Why is your labels allmost identical to your input_ids? What is it anyway?

That’s because 15% of the tokens are masked (input_ids) by the token with id = 4, and all tokens in the labels are without masking. I’ll show a better example here.
But I have already managed to find out something. If I do not exceed a certain number of training steps (for me 7000), the model can deal with the PAD token. But I don’t know why that is.
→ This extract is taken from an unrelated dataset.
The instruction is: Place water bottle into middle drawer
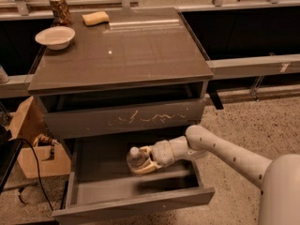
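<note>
Grey cabinet top carries a bowl, can and sponge; the hand sits in the open drawer below.

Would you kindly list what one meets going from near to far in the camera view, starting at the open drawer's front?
middle drawer front panel → water bottle, held by the gripper inside that drawer → scratched drawer front → white bowl → patterned can

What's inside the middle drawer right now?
The water bottle, held by the gripper, is inside the middle drawer. Grey floor shows around them. The floor beneath them is covered, and the drawer's rear is hidden under the scratched drawer front.
</note>
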Controlling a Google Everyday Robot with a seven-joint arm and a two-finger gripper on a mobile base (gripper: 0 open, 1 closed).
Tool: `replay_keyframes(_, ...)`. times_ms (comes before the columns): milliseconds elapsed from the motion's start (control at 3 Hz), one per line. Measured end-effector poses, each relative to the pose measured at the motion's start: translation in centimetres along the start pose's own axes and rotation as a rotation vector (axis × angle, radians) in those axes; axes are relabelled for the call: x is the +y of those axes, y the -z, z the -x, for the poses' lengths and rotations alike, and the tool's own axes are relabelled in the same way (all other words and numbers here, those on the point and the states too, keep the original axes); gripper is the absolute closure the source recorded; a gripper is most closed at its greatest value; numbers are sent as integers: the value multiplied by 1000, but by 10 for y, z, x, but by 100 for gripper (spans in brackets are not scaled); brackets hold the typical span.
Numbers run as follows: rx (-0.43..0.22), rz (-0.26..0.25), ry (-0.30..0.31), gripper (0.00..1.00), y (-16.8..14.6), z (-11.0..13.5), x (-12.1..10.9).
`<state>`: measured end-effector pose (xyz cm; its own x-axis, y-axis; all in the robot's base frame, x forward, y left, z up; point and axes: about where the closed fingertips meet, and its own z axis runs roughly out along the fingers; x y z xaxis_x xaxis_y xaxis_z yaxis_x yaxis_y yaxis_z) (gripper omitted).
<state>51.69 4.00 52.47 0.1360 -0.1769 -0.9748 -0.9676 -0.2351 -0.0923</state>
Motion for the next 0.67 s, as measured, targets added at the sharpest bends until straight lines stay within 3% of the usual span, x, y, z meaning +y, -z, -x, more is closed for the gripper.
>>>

Ok, but why just mask only the one with id =4? Isn’t it supposed to be random masking of 15% tokens?

Hello,

According to me it’s highly probable that your tokenizer is mis specified. Check that your special token are correctly encoded and that their ids are different from your tokens (the one in the vocabulary). Also, the fact that yoiur model is predicting pad token might indicate a problem in the attention masks. Theoretically, your attention masks should be at 0 on pad token in order to avoid attention to be put on it. Also, your type vocabulary is set to one, which from what I remember should be 2 as you have special tokens and “vanilla” ones.

Hope this helps

Because the mask id is 4. Here is a sample of the first 12 tokens:

<s>:0
<pad>:1
</s>:2
<unk>:3
<mask>:4
!:5
":6
#:7
$:8
%:9
&:10
':11
(:12

And yes, I mask everything except tokens 0, 1 and 2 with a probability of 15%.

def mlm(tensor):
    rand = torch.rand(tensor.shape)
    mask_arr = (rand < 0.15) & (tensor > 2)
    tensor[mask_arr] = 4
    return tensor

I checked everything you mentioned, I have the tokenizer created correctly. All tokens should be properly encoded, I provide an example here.
Well, you’re right about the type_vocab_size parameter, it should be set to 2, but from what I’ve read about it in the documentation, the type_vocab_size parameter actually allows the model to work with multiple types of input segments, which is useful for various NLP tasks. so if i’m just doing token masking task can it be set to 1?